HOW TO COMPLETE THIS TASK: Up to and including the line with "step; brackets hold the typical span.", reproduce the listing below exactly, beginning at its first line.

------ TASK MATERIAL ------

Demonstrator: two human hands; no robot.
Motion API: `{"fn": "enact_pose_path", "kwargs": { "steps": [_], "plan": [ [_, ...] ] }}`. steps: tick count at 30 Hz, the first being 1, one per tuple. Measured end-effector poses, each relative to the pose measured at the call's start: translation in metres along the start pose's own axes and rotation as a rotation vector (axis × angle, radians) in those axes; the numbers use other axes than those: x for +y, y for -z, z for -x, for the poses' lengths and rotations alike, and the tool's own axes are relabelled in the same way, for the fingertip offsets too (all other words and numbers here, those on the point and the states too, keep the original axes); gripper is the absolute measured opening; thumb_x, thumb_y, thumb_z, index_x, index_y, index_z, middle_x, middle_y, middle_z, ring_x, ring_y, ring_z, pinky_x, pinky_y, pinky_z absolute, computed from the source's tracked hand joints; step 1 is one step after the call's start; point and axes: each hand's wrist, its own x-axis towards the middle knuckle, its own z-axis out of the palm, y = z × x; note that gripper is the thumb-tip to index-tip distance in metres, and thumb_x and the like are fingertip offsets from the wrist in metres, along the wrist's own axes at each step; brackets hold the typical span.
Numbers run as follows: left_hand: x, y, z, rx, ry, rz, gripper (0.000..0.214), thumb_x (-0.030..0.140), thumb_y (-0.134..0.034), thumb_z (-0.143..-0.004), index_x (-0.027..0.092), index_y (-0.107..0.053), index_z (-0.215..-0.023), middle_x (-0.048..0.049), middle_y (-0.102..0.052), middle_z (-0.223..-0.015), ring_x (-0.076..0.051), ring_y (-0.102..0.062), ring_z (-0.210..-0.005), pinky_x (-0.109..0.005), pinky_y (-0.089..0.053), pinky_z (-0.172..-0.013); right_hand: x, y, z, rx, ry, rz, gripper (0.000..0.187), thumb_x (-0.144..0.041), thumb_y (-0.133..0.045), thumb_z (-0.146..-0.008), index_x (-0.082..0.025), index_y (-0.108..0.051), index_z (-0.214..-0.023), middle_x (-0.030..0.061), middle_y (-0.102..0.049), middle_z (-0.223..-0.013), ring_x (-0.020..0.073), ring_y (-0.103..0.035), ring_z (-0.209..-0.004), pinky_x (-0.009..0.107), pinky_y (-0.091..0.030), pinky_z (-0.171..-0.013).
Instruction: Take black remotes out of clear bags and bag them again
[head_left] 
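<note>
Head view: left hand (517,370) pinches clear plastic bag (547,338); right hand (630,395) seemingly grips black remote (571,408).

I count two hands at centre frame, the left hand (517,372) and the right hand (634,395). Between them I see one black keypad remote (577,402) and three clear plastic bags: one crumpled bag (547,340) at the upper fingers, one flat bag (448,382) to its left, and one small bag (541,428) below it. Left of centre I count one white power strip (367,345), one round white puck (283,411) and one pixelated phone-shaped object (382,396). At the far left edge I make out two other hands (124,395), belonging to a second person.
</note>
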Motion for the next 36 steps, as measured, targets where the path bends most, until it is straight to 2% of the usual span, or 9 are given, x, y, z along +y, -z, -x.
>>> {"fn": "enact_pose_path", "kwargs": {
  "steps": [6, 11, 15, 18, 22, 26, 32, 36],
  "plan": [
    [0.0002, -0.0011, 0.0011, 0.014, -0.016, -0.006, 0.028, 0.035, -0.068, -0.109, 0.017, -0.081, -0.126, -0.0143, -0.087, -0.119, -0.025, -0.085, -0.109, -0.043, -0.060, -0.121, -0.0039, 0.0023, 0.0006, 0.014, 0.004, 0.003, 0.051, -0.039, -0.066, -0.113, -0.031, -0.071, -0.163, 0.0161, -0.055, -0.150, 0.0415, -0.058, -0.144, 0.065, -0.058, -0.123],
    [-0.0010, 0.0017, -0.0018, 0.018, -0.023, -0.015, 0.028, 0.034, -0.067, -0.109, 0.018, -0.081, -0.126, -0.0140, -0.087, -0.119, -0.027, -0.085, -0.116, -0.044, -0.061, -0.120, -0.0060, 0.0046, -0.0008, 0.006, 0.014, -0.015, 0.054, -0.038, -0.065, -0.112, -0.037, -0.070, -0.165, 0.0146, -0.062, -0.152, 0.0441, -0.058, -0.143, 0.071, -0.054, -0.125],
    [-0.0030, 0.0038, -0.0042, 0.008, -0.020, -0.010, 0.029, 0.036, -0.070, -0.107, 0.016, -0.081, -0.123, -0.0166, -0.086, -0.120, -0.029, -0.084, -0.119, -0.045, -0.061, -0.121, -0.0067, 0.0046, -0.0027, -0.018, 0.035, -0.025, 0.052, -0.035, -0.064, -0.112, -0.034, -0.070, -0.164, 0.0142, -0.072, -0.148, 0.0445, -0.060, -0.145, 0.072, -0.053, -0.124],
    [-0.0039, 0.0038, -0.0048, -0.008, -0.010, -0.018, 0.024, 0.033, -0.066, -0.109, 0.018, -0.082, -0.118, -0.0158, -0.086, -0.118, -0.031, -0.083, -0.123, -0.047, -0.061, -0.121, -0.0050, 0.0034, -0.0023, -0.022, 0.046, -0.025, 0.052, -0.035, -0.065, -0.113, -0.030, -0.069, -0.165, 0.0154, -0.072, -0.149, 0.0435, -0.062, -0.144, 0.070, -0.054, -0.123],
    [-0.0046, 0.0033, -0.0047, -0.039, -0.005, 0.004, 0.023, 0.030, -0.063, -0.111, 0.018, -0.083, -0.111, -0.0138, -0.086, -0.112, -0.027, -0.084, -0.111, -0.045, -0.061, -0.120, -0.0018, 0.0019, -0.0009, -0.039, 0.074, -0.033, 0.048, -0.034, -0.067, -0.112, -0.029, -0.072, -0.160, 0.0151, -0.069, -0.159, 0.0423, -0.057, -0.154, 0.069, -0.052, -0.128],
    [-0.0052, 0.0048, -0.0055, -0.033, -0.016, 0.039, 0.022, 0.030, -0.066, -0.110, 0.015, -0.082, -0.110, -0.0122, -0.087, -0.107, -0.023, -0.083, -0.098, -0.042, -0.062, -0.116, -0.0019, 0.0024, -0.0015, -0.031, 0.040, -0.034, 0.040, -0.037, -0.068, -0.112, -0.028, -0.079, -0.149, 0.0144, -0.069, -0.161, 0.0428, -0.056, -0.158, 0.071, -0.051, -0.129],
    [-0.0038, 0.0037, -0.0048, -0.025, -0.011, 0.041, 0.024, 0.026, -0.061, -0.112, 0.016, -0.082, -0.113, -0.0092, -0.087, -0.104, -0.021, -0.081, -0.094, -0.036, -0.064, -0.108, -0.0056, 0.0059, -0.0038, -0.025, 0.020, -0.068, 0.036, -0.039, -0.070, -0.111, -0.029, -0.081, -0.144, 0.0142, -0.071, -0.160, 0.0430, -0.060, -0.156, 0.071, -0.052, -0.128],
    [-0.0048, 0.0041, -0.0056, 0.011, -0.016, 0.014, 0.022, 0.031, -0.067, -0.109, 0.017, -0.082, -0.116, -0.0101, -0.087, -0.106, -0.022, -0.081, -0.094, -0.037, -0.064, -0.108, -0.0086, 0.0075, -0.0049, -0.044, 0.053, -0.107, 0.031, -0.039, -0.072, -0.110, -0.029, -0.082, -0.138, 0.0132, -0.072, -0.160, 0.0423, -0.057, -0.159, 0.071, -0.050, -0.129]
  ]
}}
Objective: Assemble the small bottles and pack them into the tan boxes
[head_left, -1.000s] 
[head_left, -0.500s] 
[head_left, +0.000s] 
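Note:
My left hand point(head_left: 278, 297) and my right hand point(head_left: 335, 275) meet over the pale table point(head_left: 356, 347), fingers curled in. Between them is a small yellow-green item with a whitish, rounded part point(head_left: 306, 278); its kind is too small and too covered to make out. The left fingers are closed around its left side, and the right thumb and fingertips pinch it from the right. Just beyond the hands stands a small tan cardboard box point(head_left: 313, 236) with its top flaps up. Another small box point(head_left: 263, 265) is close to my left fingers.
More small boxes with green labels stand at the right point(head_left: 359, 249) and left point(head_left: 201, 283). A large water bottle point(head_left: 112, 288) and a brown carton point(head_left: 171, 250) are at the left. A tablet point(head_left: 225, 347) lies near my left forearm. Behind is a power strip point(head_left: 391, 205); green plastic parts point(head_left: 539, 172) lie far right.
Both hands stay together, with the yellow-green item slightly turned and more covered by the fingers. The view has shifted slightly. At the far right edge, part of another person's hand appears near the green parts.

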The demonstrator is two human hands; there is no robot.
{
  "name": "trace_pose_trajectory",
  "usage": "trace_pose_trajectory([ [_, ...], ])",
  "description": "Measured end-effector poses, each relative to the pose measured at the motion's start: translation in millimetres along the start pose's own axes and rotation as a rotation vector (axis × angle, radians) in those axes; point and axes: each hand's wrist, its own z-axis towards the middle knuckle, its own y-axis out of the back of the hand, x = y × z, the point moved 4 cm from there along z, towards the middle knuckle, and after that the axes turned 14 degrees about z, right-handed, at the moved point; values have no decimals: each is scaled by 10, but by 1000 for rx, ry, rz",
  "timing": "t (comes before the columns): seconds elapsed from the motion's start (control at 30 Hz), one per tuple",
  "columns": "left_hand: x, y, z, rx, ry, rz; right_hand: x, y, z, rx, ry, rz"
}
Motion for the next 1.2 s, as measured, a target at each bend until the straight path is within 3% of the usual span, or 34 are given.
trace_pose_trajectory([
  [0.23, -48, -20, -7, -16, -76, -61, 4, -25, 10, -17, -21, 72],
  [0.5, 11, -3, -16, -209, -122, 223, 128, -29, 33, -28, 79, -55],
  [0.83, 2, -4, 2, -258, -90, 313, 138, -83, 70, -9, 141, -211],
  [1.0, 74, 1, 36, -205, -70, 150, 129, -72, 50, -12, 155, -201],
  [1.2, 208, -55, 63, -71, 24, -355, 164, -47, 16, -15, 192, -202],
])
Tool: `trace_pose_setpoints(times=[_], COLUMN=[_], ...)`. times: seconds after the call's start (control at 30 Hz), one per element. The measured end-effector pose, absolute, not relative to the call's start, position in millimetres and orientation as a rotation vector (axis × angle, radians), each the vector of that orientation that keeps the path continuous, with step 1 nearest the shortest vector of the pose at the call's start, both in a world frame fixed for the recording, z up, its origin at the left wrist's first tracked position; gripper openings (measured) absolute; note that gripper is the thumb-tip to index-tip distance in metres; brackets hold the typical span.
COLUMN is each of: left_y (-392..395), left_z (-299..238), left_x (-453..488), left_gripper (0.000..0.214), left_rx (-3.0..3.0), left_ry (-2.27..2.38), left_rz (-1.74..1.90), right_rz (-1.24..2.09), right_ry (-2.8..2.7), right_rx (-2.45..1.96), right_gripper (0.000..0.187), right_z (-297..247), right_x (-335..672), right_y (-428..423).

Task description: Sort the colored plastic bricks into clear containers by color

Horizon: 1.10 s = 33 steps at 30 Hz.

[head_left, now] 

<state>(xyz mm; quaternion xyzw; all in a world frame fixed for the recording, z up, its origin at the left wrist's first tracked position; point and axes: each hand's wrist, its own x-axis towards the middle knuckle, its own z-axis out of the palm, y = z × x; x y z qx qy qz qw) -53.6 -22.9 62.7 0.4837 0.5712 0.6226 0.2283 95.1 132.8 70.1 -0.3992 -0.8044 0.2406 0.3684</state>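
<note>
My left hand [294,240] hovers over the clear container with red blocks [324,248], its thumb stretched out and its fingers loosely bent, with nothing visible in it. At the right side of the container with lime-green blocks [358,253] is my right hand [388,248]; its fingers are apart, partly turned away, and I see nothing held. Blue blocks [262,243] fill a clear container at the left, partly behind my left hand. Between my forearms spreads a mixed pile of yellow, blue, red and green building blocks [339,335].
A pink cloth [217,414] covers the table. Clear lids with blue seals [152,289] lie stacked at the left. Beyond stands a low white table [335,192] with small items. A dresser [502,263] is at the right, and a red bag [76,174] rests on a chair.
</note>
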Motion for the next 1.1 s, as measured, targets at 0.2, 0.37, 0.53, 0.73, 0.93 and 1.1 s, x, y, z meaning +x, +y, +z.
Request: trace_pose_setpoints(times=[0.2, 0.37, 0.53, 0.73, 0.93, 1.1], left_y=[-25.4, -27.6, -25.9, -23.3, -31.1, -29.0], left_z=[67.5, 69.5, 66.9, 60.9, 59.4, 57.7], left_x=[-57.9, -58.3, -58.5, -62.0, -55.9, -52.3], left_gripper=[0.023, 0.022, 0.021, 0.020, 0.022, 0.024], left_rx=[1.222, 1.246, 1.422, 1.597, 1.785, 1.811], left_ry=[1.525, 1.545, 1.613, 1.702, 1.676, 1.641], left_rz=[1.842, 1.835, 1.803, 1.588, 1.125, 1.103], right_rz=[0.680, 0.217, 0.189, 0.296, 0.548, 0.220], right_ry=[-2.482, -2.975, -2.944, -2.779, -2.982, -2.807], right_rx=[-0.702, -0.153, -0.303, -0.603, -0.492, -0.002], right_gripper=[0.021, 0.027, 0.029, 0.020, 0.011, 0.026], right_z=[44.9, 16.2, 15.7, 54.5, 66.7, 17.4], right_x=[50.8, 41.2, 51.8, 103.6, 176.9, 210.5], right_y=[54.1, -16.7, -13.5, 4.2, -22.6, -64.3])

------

EXERCISE RESULT:
Demonstrator: two human hands; no robot.
Motion API: `{"fn": "enact_pose_path", "kwargs": { "steps": [_], "plan": [ [_, ...] ] }}`. steps: tick count at 30 Hz, the first being 1, one per tuple. Measured end-effector poses, each relative to the pose measured at the call's start: translation in metres along the start pose's own axes and rotation as a rotation vector (axis × angle, radians) in those axes; the numbers use other axes than those: x for +y, y for -z, z for -x, for the poses' lengths and rotations alike, and the tool's own axes are relabelled in the same way, for the fingertip offsets too (all other words and numbers here, those on the point and the states too, keep the original axes); gripper is the absolute measured opening; thumb_x, thumb_y, thumb_z, index_x, index_y, index_z, middle_x, middle_y, middle_z, ring_x, ring_y, ring_z, pinky_x, pinky_y, pinky_z absolute, computed from the source's tracked hand joints; step 1 is one step after the call's start; point and axes: each hand's wrist, its own x-axis towards the middle knuckle, its own z-axis out of the palm, y = z × x; note that gripper is the thumb-tip to index-tip distance in metres, and thumb_x and the like are fingertip offsets from the wrist in metres, along the wrist's own axes at each step; brackets hold the typical span.

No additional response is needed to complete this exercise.